SEBUAH aturan baru yang saja dirilis Hirarki Gereja Jerman membuat kaget banyak pihak. Isinya memang kontrovesial untuk ukuran Gereja Indonesia, karena mereka yang kedapatan lupa atau bandel membayar pajak akan dikenai sanksi sosial yakni tidak dianggap katolik lagi.
Loh, kok begitu?
Aturan baru ini mewajibkan, setiap orang katolik di Jerman harus membayar pajak ekstra sebesar 8% dari kewajiban umum yang berlaku untuk setiap warga Jerman yakni membayar pajak penghasilannya kepada Negara. Aturan baru yang sebentar lagi akan berlaku di Jerman ini tentu saja membuat banyak kepala orang berdenyut-denyut, karena penghasilan mereka akan semakin berkurang akibat membayar pajak dua kali.
Satu pajak harus dibayarkan kepada Negara sebesar 8% dari penghasilan mereka. Lainnya, pajak tambahan harus juga dibayarkan kepada Gereja karena mereka masih resmi menyandang status sebagai orang katolik.
Kalau kewajiban kedua tidak dipenuhi alias mangkir membayar pajak kepada Gereja, maka hukumannya jelas: tidak ada pelayanan sakramental kepada warga negara Jerman (katolik) yang tidak taat bayar pajak khusus ini.

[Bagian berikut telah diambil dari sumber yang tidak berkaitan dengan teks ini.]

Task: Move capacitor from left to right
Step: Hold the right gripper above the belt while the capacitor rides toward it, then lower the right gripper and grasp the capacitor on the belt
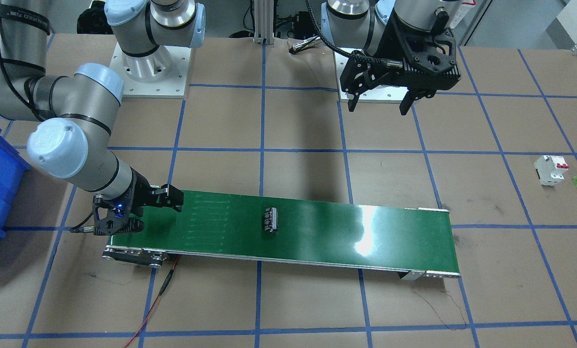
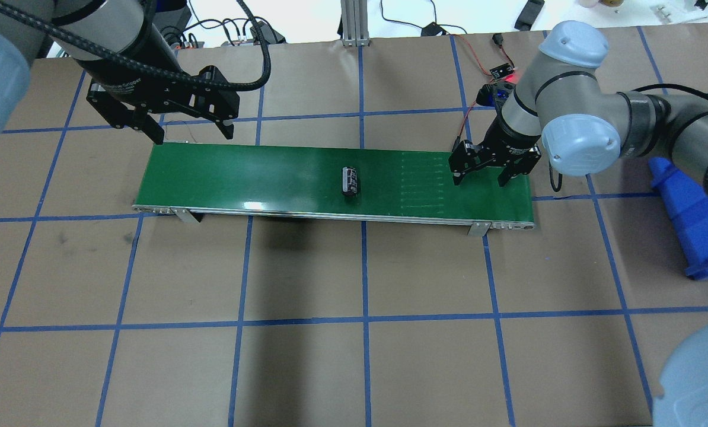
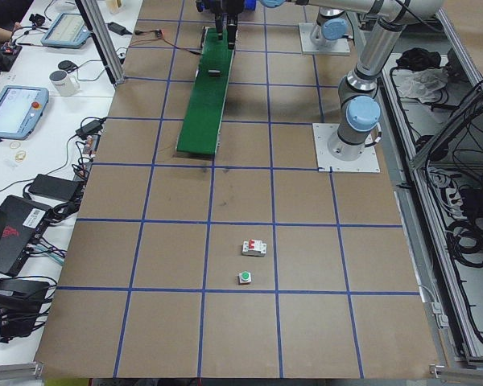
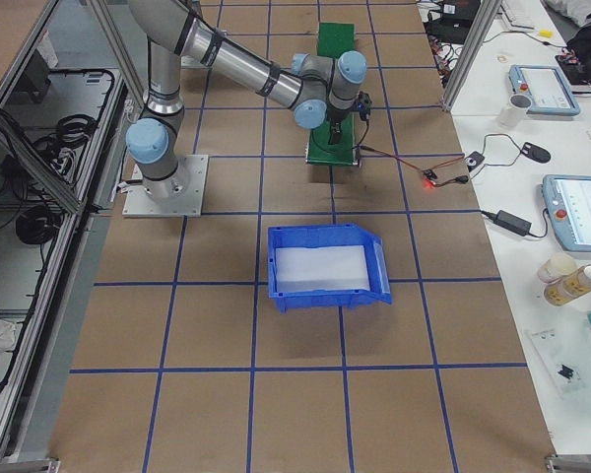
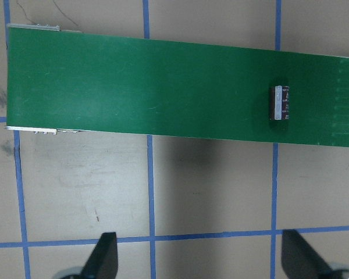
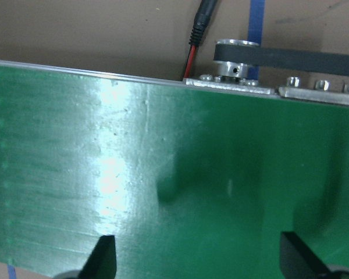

Reaksi keras langsung bergaung keras di Jerman. Banyak pihak langsung mengancam tidak akan ragu-ragu meninggalkan Gereja.
Dari total penduduk Jerman, terhitung sekitar 30% warganya resmi mengaku katolik. Lainnya mengaku protestan atau malah menganut kepercayaan Judaisme.
Dari total jumlah penduduk katolik sebesar 30% itu, ternyata pada tahun 2010 silam saja sudah terhitung ada 181 ribu umat katolik telah ‘lepas agama’ alias katolik KTP saja. Menurut laporan media lokal, makin bertambahnya umat katolik Jeman yang tidak mau lagi mengaku katolik lantaran terburu ‘sakit hati’ mendengar berbagai kasus skandal seks yang melibatkan para padri katolik.
Bahkan sejak tahun 2007, Prof Harmut Zapp –seorang pakar hukum Gereja—tanpa sungkan sudah berteriak takkan mau berkompromi dengan aturan harus bayar pajak ekstra kepada Gereja, sekalian dia tetap mengakui diri katolik.
Profesor Hukum Gereja dari Freiburg Universiteit ini tetap ingin bisa menerima komuni suci dan pelayanan sakramental lainnya, meski berterus-terang takkan mau bayar pajak.
Pajak Gereja itu sudah lama diberlakukan di negara Jerman, bukan aturan baru Gereja. Dekrit yang dikeluarkan Konferensi Para Uskup Jerman itu menyatakan bahwa umat Katolik yang mendeklarasikan dirinya bukan Katolik di hadapan negara tidak dapat menerima pelayanan sakramen dan pelayanan gerejawi lainnya. Tetapi, para pastor paroki akan mengunjungi mereka ini untuk menjelaskan konsekuensi yang terjadi bila mereka menyatakan diri bukan Katolik sembari mengajak mereka untuk mempertimbangkan keputusan itu.
Silahkan baca: Respon Terhadap Isu Pajak Gereja di Jerman http://www.indonesianpapist.com/2012/09/respon-mengenai-isu-pajak-gereja-di.html
Bukan aturan baru mas. Pajak gereja sudah ada sejak abad 19. Yang bikin heboh sekarang lantaran ada gerakan yang tidak mau lagi bayar pajak, sementara Gerreja Jerman berpendirian, “No pay, no pray.”